**Required action**
Would you write out the whole listing below exactly as given?

**Task inputs**

________________________________________

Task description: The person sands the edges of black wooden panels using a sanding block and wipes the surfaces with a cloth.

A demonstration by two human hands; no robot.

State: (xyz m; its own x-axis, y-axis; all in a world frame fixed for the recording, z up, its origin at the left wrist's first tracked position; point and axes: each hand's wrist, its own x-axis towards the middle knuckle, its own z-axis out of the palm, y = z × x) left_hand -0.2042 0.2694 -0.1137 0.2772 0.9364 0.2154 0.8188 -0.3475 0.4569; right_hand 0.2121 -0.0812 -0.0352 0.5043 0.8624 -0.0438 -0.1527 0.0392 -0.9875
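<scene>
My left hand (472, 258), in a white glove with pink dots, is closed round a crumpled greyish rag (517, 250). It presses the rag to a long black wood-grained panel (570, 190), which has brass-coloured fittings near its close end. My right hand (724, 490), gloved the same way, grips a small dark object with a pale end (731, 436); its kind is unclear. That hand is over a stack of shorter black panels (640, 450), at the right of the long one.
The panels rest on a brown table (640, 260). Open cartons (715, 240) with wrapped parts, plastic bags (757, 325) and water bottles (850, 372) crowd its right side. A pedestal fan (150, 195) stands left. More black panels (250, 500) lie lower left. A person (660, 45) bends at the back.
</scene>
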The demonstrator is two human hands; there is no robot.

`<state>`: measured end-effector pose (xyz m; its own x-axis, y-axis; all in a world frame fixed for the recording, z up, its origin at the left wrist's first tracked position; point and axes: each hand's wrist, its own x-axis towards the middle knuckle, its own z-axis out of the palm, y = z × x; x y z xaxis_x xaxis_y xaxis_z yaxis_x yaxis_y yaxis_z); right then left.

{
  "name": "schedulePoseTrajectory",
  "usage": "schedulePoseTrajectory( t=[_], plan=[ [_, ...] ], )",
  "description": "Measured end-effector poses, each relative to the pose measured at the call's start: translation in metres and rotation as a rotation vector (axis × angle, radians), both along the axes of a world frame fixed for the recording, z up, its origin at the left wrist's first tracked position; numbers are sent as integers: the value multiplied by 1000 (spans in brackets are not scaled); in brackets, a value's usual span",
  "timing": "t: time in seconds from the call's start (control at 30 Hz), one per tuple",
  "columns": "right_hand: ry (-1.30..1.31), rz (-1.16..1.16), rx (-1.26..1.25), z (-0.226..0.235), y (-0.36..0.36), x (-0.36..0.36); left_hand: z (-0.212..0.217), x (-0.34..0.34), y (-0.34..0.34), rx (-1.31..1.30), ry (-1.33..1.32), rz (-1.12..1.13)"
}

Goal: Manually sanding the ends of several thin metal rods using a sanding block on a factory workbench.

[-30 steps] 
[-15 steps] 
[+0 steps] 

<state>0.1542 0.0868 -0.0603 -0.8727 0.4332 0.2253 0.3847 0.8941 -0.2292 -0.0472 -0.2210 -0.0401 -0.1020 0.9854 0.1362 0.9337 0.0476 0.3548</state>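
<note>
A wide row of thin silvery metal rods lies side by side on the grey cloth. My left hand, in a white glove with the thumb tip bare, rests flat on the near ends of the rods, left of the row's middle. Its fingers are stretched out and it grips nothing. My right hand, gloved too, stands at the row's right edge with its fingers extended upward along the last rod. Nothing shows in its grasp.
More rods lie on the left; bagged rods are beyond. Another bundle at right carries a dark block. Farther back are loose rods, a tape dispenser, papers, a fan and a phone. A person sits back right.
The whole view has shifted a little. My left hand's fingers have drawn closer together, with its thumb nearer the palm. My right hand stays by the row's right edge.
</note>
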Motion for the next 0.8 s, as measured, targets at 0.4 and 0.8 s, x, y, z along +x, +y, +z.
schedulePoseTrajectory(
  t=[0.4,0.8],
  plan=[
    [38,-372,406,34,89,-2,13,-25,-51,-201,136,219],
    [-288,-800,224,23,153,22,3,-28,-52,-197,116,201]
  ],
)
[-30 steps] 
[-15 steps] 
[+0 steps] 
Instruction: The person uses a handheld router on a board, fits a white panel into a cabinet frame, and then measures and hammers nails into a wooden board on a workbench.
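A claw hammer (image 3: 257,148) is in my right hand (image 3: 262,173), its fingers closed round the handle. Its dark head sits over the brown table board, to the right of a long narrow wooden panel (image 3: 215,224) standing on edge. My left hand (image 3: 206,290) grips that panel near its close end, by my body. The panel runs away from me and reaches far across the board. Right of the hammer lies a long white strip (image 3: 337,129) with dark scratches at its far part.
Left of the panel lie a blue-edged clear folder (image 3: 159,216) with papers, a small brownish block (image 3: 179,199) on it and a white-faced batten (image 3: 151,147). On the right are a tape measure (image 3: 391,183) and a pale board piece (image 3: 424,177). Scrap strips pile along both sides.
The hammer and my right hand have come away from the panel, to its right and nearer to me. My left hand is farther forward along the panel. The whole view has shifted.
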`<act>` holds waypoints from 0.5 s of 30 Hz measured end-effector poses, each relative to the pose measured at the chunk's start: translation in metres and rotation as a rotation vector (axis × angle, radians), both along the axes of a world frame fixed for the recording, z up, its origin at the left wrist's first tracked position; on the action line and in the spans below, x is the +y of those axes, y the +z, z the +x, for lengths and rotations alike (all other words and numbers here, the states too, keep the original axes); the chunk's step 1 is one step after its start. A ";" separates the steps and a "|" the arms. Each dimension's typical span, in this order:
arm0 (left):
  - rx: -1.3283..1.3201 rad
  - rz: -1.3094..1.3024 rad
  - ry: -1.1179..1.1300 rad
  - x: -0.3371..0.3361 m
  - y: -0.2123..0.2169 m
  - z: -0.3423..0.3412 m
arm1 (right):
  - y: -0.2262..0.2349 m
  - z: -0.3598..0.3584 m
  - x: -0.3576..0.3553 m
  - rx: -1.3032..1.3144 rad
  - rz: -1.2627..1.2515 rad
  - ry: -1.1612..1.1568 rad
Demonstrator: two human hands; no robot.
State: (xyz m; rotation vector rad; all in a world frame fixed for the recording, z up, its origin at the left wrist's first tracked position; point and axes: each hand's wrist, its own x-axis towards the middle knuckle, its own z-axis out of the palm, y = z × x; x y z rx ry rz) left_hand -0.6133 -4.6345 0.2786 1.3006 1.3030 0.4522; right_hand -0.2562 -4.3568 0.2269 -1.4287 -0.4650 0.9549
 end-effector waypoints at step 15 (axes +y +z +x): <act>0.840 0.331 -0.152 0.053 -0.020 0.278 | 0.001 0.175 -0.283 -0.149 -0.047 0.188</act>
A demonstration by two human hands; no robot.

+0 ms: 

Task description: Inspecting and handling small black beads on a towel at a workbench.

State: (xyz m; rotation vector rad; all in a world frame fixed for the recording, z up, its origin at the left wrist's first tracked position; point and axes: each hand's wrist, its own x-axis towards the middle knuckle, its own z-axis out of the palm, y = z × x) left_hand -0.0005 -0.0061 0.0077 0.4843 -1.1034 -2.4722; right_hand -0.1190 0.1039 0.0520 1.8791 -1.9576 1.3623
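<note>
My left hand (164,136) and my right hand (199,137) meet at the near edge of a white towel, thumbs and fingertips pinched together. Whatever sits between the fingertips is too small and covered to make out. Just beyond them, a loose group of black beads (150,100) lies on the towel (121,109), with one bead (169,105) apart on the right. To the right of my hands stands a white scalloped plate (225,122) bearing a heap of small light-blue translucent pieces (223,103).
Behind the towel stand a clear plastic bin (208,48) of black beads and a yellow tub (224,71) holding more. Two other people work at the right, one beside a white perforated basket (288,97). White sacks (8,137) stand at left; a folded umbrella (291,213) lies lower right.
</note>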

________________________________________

**Answer to this task**
Task description: The person sands the edges of black wooden panels using a sanding block and wipes the surfaces with a cloth.

A demonstration by two human hands; no robot.

State: (xyz m; its own x-axis, y-axis; all in a world frame fixed for the recording, z up, its origin at the left wrist's first tracked position; point and axes: each hand's wrist, its own x-axis towards the middle knuckle, its own z-axis out of the palm, y = z × x) left_hand -0.2042 0.2694 -0.1137 0.2772 0.9364 0.2154 0.8188 -0.3475 0.4569; right_hand 0.2121 -0.0812 -0.0352 0.5043 0.8624 -0.0438 -0.1527 0.0392 -0.9875
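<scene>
My left hand (472, 258), in a white glove with pink dots, is closed round a crumpled greyish rag (517, 250). It presses the rag to a long black wood-grained panel (570, 190), which has brass-coloured fittings near its close end. My right hand (724, 490), gloved the same way, grips a small dark object with a pale end (731, 436); its kind is unclear. That hand is over a stack of shorter black panels (640, 450), at the right of the long one.
The panels rest on a brown table (640, 260). Open cartons (715, 240) with wrapped parts, plastic bags (757, 325) and water bottles (850, 372) crowd its right side. A pedestal fan (150, 195) stands left. More black panels (250, 500) lie lower left. A person (660, 45) bends at the back.
</scene>
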The demonstrator is two human hands; there is no robot.

`<state>`: measured end-effector pose (xyz m; its own x-axis, y-axis; all in a world frame fixed for the recording, z up, its origin at the left wrist's first tracked position; point and axes: each hand's wrist, its own x-axis towards the middle knuckle, its own z-axis out of the palm, y = z × x; x y z xaxis_x xaxis_y xaxis_z yaxis_x yaxis_y yaxis_z); right then left.

{
  "name": "schedulePoseTrajectory",
  "usage": "schedulePoseTrajectory( t=[_], plan=[ [_, ...] ], )",
  "description": "Measured end-effector poses, each relative to the pose measured at the call's start: translation in metres and rotation as a rotation vector (axis × angle, radians), both along the axes of a world frame fixed for the recording, z up, its origin at the left wrist's first tracked position; numbers are sent as integers: the value multiplied by 1000 (spans in brackets are not scaled); in brackets, a value's usual span",
  "timing": "t: time in seconds from the call's start (control at 30 Hz), one per tuple",
  "columns": "right_hand: ry (-1.30..1.31), rz (-1.16..1.16), rx (-1.26..1.25), z (-0.226..0.235), y (-0.36..0.36), x (-0.36..0.36); left_hand: z (-0.212..0.217), x (-0.34..0.34), y (-0.34..0.34), rx (-1.31..1.30), ry (-1.33..1.32), rz (-1.12..1.13)"
}

Goal: Manually sanding the ends of several thin metal rods using a sanding block on a factory workbench.

[-30 steps] 
[-15 steps] 
[+0 steps] 

<state>0.1542 0.0868 -0.0603 -0.8727 0.4332 0.2253 0.3847 0.8941 -0.2292 -0.0472 -0.2210 -0.0401 -0.1020 0.9854 0.1362 0.9337 0.0476 0.3548</state>
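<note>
A wide row of thin silvery metal rods lies side by side on the grey cloth. My left hand, in a white glove with the thumb tip bare, rests flat on the near ends of the rods, left of the row's middle. Its fingers are stretched out and it grips nothing. My right hand, gloved too, stands at the row's right edge with its fingers extended upward along the last rod. Nothing shows in its grasp.
More rods lie on the left; bagged rods are beyond. Another bundle at right carries a dark block. Farther back are loose rods, a tape dispenser, papers, a fan and a phone. A person sits back right.
The whole view has shifted a little. My left hand's fingers have drawn closer together, with its thumb nearer the palm. My right hand stays by the row's right edge.
</note>
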Motion for the next 0.8 s, as measured, targets at 0.4 and 0.8 s, x, y, z along +x, +y, +z.
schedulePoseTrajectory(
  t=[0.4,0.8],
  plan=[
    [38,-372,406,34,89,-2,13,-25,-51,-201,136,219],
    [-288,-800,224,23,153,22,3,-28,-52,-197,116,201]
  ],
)
[-30 steps] 
[-15 steps] 
[+0 steps] 
Instruction: The person uses a handheld router on a board, fits a white panel into a cabinet frame, and then measures and hammers nails into a wooden board on a workbench.
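A claw hammer (image 3: 257,148) is in my right hand (image 3: 262,173), its fingers closed round the handle. Its dark head sits over the brown table board, to the right of a long narrow wooden panel (image 3: 215,224) standing on edge. My left hand (image 3: 206,290) grips that panel near its close end, by my body. The panel runs away from me and reaches far across the board. Right of the hammer lies a long white strip (image 3: 337,129) with dark scratches at its far part.
Left of the panel lie a blue-edged clear folder (image 3: 159,216) with papers, a small brownish block (image 3: 179,199) on it and a white-faced batten (image 3: 151,147). On the right are a tape measure (image 3: 391,183) and a pale board piece (image 3: 424,177). Scrap strips pile along both sides.
The hammer and my right hand have come away from the panel, to its right and nearer to me. My left hand is farther forward along the panel. The whole view has shifted.
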`<act>` holds waypoints from 0.5 s of 30 Hz measured end-effector poses, each relative to the pose measured at the chunk's start: translation in metres and rotation as a rotation vector (axis × angle, radians), both along the axes of a world frame fixed for the recording, z up, its origin at the left wrist's first tracked position; on the action line and in the spans below, x is the +y of those axes, y the +z, z the +x, for lengths and rotations alike (all other words and numbers here, the states too, keep the original axes); the chunk's step 1 is one step after its start. A ";" separates the steps and a "|" the arms. Each dimension's typical span, in this order:
arm0 (left):
  - rx: -1.3283..1.3201 rad
  - rz: -1.3094..1.3024 rad
  - ry: -1.1179..1.1300 rad
  - x: -0.3371..0.3361 m
  - y: -0.2123..0.2169 m
  - z: -0.3423..0.3412 m
arm1 (right):
  - y: -0.2262..0.2349 m
  - z: -0.3598..0.3584 m
  - x: -0.3576..0.3553 m
  - rx: -1.3032..1.3144 rad
  - rz: -1.2627..1.2515 rad
  - ry: -1.1612..1.1568 rad
Demonstrator: two human hands; no robot.
State: (xyz m; rotation vector rad; all in a world frame fixed for the recording, z up, its origin at the left wrist's first tracked position; point and axes: each hand's wrist, its own x-axis towards the middle knuckle, its own z-axis out of the palm, y = z × x; x y z rx ry rz) left_hand -0.6133 -4.6345 0.2786 1.3006 1.3030 0.4522; right_hand -0.2562 -4.3568 0.2269 -1.4287 -0.4650 0.9549
 end-effector waypoints at step 15 (axes +y +z +x): <act>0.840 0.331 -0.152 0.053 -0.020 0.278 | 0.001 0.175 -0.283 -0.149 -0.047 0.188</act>
A demonstration by two human hands; no robot.

+0 ms: 

Task description: Inspecting and handling small black beads on a towel at a workbench.

State: (xyz m; rotation vector rad; all in a world frame fixed for the recording, z up, its origin at the left wrist's first tracked position; point and axes: each hand's wrist, its own x-axis towards the middle knuckle, its own z-axis out of the palm, y = z × x) left_hand -0.0005 -0.0061 0.0077 0.4843 -1.1034 -2.4722; right_hand -0.1190 0.1039 0.0520 1.8791 -1.9576 1.3623
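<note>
My left hand (164,136) and my right hand (199,137) meet at the near edge of a white towel, thumbs and fingertips pinched together. Whatever sits between the fingertips is too small and covered to make out. Just beyond them, a loose group of black beads (150,100) lies on the towel (121,109), with one bead (169,105) apart on the right. To the right of my hands stands a white scalloped plate (225,122) bearing a heap of small light-blue translucent pieces (223,103).
Behind the towel stand a clear plastic bin (208,48) of black beads and a yellow tub (224,71) holding more. Two other people work at the right, one beside a white perforated basket (288,97). White sacks (8,137) stand at left; a folded umbrella (291,213) lies lower right.
</note>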

This output is complete, and the exercise is done.